The competition for Bandit will be interesting. Sophomore Michael Buchanan worked exclusively as a pass rusher last fall, but he is 6'-5" and has the agility to work in space. He will be challenged by Staples or Nate Palmer if either or both don't stay at end. Perhaps others may be tried there as well.

The cornerbacks and safeties are unsettled as well. Miami Thomas has been out two straight years with shoulder and knee surgeries.
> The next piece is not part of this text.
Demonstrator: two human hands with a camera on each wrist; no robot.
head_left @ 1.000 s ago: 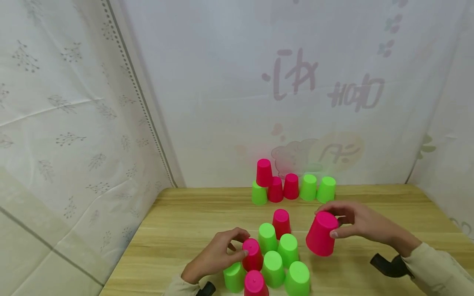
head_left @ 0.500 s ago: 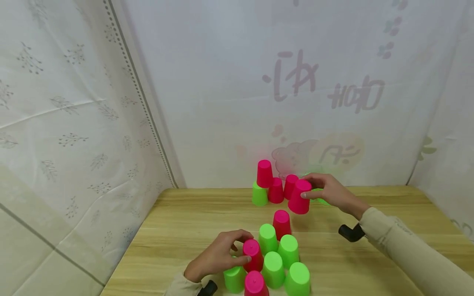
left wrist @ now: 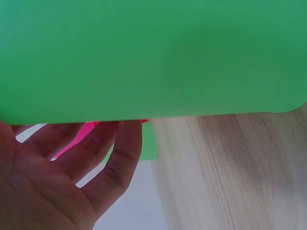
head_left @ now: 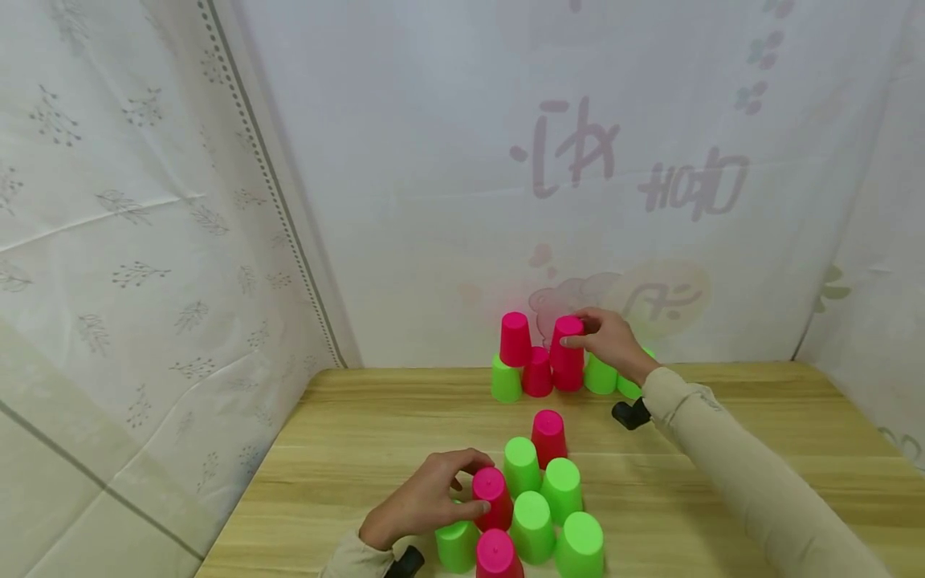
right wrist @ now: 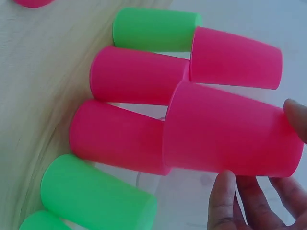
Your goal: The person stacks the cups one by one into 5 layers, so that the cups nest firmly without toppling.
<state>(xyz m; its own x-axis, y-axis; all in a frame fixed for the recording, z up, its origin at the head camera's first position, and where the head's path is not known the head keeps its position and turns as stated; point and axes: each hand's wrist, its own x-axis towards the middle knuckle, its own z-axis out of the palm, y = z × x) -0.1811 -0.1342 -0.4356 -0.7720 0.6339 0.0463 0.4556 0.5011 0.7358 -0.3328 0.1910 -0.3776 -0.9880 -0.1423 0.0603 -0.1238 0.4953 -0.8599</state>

He is a natural cornerback when healthy, but he will be restricted to noncontact drills this spring.

Junior Tavon Wilson and sophomore Terry Hawthorne started at corner the last few games of 2009. Wilson is big for a cornerback and has the experience to be effective in zone coverage. He might develop into a leader of the defense as well.

Hawthorne burst on the scene last fall with an interception return for touchdown and a touchdown-saving tackle that changed the course of the Michigan game. He is a better safety than corner, and some want him on offense, but he should be improved with experience.

Backups are uncertain. Patrick Nixon-Youman has outstanding quickness and can cover in man defense when healthy. But he had major pelvic surgery last spring and returned too soon last fall. He hadn't gotten his quickness back yet. If it has returned, he could provide good competition.

Joelil Thrash operated at cornerback last fall as a true freshman but may be tried at safety. Senior journeyman Antonio Gulley returns for his last chance to earn playing time. And redshirt freshman Tommie Hopkins is finally healthy after leg surgery. It is unknown whether he will be worked at corner or safety.

Another wild card is junior Travon Bellamy. A valuable nickel back as a freshman, surgeries on both shoulders set him back a year both phyically and emotionally. When he returned, he was moved to safety and lost confidence when he didn't have success. He moved back to corner last fall but didn't crack the starting lineup. Will he be able to get his swagger back? What position will he play?

Supo Sanni and Walt Aikens both have some experience at safety and should battle for playing time there along (maybe) with Henry and Thrash.

Illinois coaches may know where everyone fits, but it is too early for anyone else to figure out. Hopefully, everyone will be at the position that best enhances their skills by the end of spring. But even then, the true nature of the Illini defense won't be known until they line up to play Missouri in St. Louis this fall.